Doing the unthinkable

 

Pa asks me where my uniform is the minute he sees me on the walk to the house on Delta Seven.

The old man looks older than I remembered and I’ve only been away a year.

I tell him I dumped it in the trash after I got off the base.

I’m huffing a little from the thin air.

A year living on a planet with thicker air, I feel like an off-worlder now, one of those foolish tourist I used to mock as they gasped all the time.

Pa tells me I’ll get shot as a deserter for taking the uniform off. But had a left it on, I wouldn’t have gotten this far, and tell him as much.

He says I ought to get shock, and that he didn’t raise me to be no coward, and when they come to get me, he’s going to turn me in.

I tell him I’m no coward, I just don’t see a point in dying for something I don’t believe in.

Pa gets mad and tells me the bugs attacked us, we didn’t ask for it.

But I’m not so sure and I want to know the truth before I got blasting them out of existence, and Pa says I ought to find some place else to hide, he won’t hide me.
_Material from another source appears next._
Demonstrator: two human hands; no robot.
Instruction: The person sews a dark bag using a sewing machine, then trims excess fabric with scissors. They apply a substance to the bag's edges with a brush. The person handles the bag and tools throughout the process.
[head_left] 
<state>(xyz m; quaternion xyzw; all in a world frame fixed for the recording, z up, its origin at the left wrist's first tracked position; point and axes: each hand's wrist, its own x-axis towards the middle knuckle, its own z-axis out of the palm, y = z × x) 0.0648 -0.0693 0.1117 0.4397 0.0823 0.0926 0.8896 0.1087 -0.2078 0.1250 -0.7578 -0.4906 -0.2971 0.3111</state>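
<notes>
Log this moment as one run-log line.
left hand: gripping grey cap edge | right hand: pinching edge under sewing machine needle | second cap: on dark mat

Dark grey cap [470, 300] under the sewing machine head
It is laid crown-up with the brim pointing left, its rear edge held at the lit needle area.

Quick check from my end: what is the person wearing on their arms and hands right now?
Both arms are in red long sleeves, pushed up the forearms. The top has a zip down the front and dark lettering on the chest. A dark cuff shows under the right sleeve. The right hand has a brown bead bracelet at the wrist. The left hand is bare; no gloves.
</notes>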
I tell him I have no intention of staying and that I just came back to collect my things.

He asks if I’m intending to take my old gun with me, and whether I intend to go shooting up my own kind?

I tell him the gun is for hunting so I can survive when I get up into the mountains, and he laughs, saying that with winter coming and me breathing like a tourist, I won’t last whether or not the government gets me.

I tell him I’ll get used to it again. I was born and raised on this planet, it shouldn’t be too hard.

And when the government men come to get me, he asks?

I tell Pa they won’t find me. I know those mountains and they don’t. They’ll look, and then they’ll give up.

Maybe, my old man mumbles, but the government will keep watch, and if I go up there, I won’t be coming back – even if I survive.

It won’t be forever, I tell him.

But long enough, he says.

I pass Pa and go into the house, thinking maybe time will show the government is wrong after all, and maybe they won’t care about people like me eventually.

But I grab up every piece of ammunition I can, knowing that I might be wrong, and they won’t learn anything and won’t give up, and maybe I might have to do the unthinkable, even though I hope I won’t.